Oracle Exec: AMD Gaining Favor in Nvidia-Dominated Market for AI Chips
The Takeaway
Karan Batta, a top Oracle cloud executive, says competition with Nvidia is necessary to reduce hardware costs—and control expenses for businesses that want to make their own AI apps by running their own large language models.
Despite Nvidia’s booming growth in selling data center chips for artificial intelligence, some customers developing AI are turning to chips from smaller rival Advanced Micro Devices, said Karan Batta, a senior executive in Oracle’s cloud business. Oracle rents out chips from both companies.
“What we’re finding now is customers are not necessarily tied to any one particular vendor for inferencing,” Batta said. Inference computing refers to AI that has already been developed and is powering applications.
“There’s a lot of effort being put into AMD, and [the company is] doing a good job” at improving its chips’ performance, he said.

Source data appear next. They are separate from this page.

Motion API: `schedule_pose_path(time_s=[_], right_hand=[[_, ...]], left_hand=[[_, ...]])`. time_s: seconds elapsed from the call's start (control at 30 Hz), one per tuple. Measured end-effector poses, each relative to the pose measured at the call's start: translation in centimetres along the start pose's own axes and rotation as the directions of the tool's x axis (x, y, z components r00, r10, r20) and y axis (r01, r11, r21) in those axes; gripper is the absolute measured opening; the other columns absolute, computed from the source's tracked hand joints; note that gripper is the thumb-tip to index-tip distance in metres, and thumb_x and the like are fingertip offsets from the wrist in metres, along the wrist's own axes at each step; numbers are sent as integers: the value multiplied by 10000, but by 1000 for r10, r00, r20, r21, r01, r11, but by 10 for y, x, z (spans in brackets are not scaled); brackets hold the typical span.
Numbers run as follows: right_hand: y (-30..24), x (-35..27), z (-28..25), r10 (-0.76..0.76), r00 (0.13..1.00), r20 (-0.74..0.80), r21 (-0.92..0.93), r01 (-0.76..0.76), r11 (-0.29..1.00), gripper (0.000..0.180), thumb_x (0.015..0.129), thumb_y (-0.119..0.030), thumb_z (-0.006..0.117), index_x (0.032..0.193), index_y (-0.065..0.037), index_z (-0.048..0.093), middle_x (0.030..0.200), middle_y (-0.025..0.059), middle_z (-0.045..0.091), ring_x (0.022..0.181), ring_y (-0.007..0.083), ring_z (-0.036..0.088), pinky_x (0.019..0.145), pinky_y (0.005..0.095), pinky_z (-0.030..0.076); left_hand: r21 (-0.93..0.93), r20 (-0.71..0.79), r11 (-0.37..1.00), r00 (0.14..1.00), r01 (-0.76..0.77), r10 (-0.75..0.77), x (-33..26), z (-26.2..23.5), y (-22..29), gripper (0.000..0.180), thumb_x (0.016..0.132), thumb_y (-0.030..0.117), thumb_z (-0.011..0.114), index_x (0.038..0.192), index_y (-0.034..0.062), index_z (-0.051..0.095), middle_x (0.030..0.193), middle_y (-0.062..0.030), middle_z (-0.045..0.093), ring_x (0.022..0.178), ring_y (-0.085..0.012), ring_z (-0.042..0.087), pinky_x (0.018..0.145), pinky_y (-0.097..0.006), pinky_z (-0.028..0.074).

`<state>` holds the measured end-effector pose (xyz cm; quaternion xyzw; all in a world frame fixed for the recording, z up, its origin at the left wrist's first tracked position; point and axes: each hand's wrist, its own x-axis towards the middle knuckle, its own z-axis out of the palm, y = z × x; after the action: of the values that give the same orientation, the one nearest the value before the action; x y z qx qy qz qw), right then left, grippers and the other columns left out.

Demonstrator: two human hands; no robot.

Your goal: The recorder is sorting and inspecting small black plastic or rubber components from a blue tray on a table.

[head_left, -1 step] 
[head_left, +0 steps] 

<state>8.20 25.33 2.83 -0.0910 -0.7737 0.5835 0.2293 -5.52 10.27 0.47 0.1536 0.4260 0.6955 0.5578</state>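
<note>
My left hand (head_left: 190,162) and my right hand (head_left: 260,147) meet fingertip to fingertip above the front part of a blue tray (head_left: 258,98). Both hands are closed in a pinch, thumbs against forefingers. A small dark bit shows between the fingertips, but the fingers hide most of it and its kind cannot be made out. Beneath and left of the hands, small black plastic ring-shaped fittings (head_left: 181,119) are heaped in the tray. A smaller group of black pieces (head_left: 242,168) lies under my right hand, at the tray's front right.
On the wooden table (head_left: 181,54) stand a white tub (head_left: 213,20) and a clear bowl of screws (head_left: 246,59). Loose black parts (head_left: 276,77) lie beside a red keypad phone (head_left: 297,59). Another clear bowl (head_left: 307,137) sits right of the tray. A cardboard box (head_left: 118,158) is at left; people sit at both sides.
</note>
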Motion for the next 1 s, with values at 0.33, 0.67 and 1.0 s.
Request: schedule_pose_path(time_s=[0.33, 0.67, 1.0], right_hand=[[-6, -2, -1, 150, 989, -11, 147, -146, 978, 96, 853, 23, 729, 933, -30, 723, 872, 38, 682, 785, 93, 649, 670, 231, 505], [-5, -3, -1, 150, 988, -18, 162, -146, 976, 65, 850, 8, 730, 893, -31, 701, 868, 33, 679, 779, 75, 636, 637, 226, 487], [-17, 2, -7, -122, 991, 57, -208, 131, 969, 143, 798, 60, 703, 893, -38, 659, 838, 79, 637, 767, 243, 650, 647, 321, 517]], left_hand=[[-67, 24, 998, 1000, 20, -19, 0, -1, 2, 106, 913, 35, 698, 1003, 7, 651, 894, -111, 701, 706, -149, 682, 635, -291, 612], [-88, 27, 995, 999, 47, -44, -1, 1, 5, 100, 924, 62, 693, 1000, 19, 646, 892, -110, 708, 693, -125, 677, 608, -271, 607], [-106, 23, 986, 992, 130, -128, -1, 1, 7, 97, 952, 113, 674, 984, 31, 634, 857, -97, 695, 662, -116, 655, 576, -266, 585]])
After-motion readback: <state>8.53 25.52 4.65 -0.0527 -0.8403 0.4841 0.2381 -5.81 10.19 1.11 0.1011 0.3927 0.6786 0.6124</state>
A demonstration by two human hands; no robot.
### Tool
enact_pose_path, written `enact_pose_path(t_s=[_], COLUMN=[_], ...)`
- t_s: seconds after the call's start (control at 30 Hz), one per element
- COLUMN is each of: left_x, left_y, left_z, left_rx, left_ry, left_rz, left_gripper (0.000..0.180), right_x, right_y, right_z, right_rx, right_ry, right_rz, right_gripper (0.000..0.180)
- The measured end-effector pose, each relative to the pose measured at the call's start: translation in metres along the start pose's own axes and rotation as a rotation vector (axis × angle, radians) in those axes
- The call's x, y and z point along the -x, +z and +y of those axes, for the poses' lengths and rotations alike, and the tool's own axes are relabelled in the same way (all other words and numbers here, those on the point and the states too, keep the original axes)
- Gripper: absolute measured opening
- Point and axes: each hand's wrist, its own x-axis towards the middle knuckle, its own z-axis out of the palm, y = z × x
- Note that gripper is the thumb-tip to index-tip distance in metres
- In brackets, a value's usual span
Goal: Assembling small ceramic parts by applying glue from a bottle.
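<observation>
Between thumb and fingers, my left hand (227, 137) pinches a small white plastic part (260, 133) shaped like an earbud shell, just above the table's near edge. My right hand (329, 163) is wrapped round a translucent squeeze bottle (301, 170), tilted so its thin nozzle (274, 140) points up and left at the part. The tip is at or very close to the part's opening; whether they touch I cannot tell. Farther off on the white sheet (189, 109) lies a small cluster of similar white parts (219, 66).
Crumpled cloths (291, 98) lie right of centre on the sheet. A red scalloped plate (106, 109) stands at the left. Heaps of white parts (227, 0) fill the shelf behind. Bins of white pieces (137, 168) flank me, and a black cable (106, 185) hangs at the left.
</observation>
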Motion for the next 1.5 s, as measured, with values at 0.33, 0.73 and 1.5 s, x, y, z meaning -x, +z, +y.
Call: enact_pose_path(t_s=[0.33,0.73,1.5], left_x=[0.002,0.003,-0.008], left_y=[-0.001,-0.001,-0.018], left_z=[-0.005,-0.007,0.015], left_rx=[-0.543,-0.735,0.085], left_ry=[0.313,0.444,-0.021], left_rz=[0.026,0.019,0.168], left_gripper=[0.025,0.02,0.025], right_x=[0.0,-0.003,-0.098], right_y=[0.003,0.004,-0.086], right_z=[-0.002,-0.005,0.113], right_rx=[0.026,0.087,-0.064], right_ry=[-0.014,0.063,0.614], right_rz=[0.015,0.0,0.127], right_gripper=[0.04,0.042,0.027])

Batta declined to provide specifics or names of customers, but his comments show how Oracle wants to reduce its dependence on AI chip leader Nvidia, similar to Microsoft and other cloud providers.
While AMD’s latest flagship server chips, launched in 2023, may not be as powerful as the latest Nvidia flagship—the H100, launched in 2022—executives at Oracle and Microsoft feel they have little choice but to support AMD to promote competition.
In the meantime, Oracle and other cloud providers are booming as they rent out more Nvidia servers to customers such as OpenAI and Elon Musk’s xAI. Oracle is a distant fourth place behind Amazon Web Services, Microsoft Azure and Google Cloud in server rentals in the U.S. It generated $2.4 billion from that business in the August quarter, up 45% from a year earlier.
Oracle entered cloud computing relatively late but got somewhat lucky last year, as its business benefited from a frenzy among AI startups to secure cloud servers. It also has an advantage with some AI developer customers because it’s not a competitive threat to them; Oracle, unlike its bigger rivals, isn’t developing its own large language models similar to OpenAI’s GPT-4.
The boom in AI server rentals reflects the development or training of new AI models. But many businesses have yet to adopt LLMs aside from using applications such as ChatGPT, GitHub Copilot and a handful of others in areas like customer service. Those businesses’ leaders have said the technology is not useful enough or costs too much.
As Nvidia runs away with the server chip market, competition is needed to drive down hardware costs, said Batta. Doing so will keep AI inference costs under control for businesses that want to use LLMs to make their own AI apps or want to buy such apps from software vendors, he said. The cost to rent Nvidia chips for inference has been dropping, but its next flagship AI chips might change that.
Other Nvidia customers have expressed similar concerns privately, reflecting fear that Nvidia products will continue to command a large premium if AMD or others don’t eat into its share of the market. So far, that hasn’t really happened. AMD said its data center revenue rose 115% to $2.8 billion in the June quarter compared to the same period a year ago, while Nvidia data center revenue rose 154% to $26.3 billion in the July quarter.
“Nvidia innovates constantly to deliver enhanced value to our customers, enabling AI for every cloud and enterprise,” an Nvidia spokesperson said in a statement.
Oracle’s use of AMD hardware could also help it guard against potential Nvidia supply shortages, Batta said. Such shortages occurred throughout much of last year.
As Oracle looks to capture more of the market for powering AI model training, co-founder Larry Ellison said Monday that it is designing a data center with a capacity of more than one gigawatt, enough to power a city like San Francisco. Batta declined to provide details on that data center or when it might be operational.
To support its expansion, Oracle is investing in its ability to string together clusters of AI chips so they can act like a single computer—the ideal setup for training new LLMs, he said.
Those improvements include changes to how Oracle cools the heat-generating chips and builds tunnels for cables to link chips across different buildings so they don’t all need to be in the same place. Oracle plans to at least double the size of the interconnected groups of chips, known as clusters, it offers customers—from 64,000 graphics processing units to more than 128,000, he said without specifying the timeline.
Oracle can still benefit from demand for AI training even if startups are using other clouds to develop their core models, Batta said. For example, companies also need hardware for other purposes like fine-tuning, in which developers hone a model for a specific task. Some AI companies are buying access to older chips for those workloads, Batta said.
That might be a reference to a deal Oracle struck with OpenAI and Microsoft to use a facility in Texas next year, according to the AI Data Center Database, but Batta declined to comment on specific companies.
Oracle recently faced a setback when Musk decided to build his own GPU cluster in Memphis rather than rent one from Oracle because it couldn’t move fast enough to set up the data center. Batta said it was too early to say whether xAI can get its Colossus cluster of 100,000 H100s completed faster than Oracle would have.
“I don’t have a baseline to compare with. Am I way faster [than xAI]? Am I way slower?…I do think if you compare us with other cloud providers, we feel like we’re one of the fastest, if not the fastest, from an AI compute perspective.”